DENNIS TOWNSHIP — As some people wear their hearts on their sleeves, Richard Bradley wears his sense of humor on his lawn.
Bradley’s one-story home is on a rural stretch of Route 47.
And when weekend shore-bound traffic slows to a crawl a mile away from a notoriously clogged intersection with Route 347, the 65-year-old retired cabinetmaker and newspaper circulation manager has some fun.
“Danger. Fire Warning — Don’t even (pass gas) in the woods,” reads one sign outside his house in the Eldora section of Dennis Township.
“Caution. This sign has sharp edges. Do not touch the edges of this sign,” reads another.
“I just like to crack people up,” said Bradley with a laugh. “They look so miserable, stuck in traffic there for hours. ... They see the signs. They crack up, they’re laughing, and that cracks me up.”
In the several years of doing it, Bradley said no curious motorist has yet to knock on his door. He estimates hundreds of traffic-snarled travelers have taken photos, though.
He even received a thank-you note once.
“One person left me a card in my mailbox on their way from the shore, which said they were stuck in traffic for what seemed like hours, they saw the signs and had a good time laughing about it. You don’t get that too often,” he said.
Bradley’s wife of 42 years, Jackie, said her husband keeps a folder of ideas for future signs.
“He has a file folder of his possibilities.
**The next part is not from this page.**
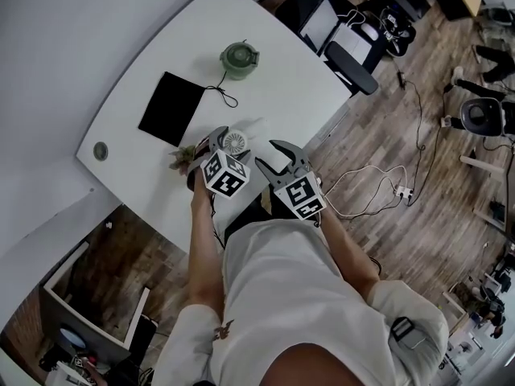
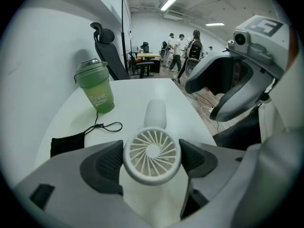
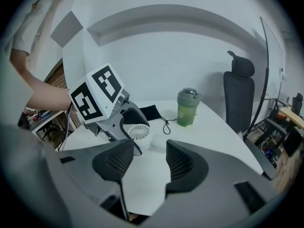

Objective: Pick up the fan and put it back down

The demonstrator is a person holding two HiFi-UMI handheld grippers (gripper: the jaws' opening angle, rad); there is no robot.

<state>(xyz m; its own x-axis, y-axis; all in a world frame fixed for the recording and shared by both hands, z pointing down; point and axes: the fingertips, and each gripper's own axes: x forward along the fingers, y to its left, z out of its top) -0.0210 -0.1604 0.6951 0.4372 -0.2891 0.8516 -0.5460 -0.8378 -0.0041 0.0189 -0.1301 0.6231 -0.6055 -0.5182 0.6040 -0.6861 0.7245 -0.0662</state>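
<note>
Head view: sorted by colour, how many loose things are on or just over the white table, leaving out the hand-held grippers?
White: 1, the fan
Green: 1, the cup
Black: 1, the pouch
Total: 3

The fan (image 2: 152,156) is small and white, with a round head and a grille of radial slats. The grille faces up. Its stubby handle (image 2: 155,113) points away from the person. The head sits between the left tool's (image 2: 153,159) pads, which press on its rim from both sides. It is near the desk's (image 2: 128,99) front edge; whether it touches the desk is unclear.
</note>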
He’ll see something that will spark something, or will see something on Pinterest,” said Jackie Bradley, who says the signs can be a bit coarse at times.
Some of the Dennis Township man’s curious hobby can be attributed to his love of a good practical joke.
Two weeks ago, he pulled one on his friends and neighbors a few doors down, who awoke one morning to find their Ford Escort covered in aluminum foil.
“I did a double take. My husband’s car was covered in aluminum foil — but I mean a really neat job, not just thrown on,” neighbor Florence McCart, 71, said. “Sure enough, I called him and said, ‘There’s only one person who could have done this. You must have spent a fortune on aluminum foil.’ He said, ‘No we were in BJ’s, and they were having a sale on aluminum foil.’”
The couple liked the joke so much they kept the car wrapped that weekend for passing motorists stuck in traffic to enjoy.
For Bradley, being a perpetual prankster sometimes comes with payback.
Once, while working as a cabinetmaker for a yacht company, Bradley’s co-workers set up a complex pulley system attached by a string to one of his notebooks. Above his head were two buckets of water and sawdust.
“The whole crew was up in laughter, and I was covered,” he said. “But the work they went through to do that was amazing. It was a lot of fun.”
On his Dennis Township lawn during summer weekends, Bradley has a canvas.
When it’s busy, he also has a captive audience that has seen rear bumpers and brake lights for an hour.
So he was a little disappointed on Labor Day weekend, when he noticed no Route 47 traffic backups in front of his home.
When cars are speeding past, they miss the signs.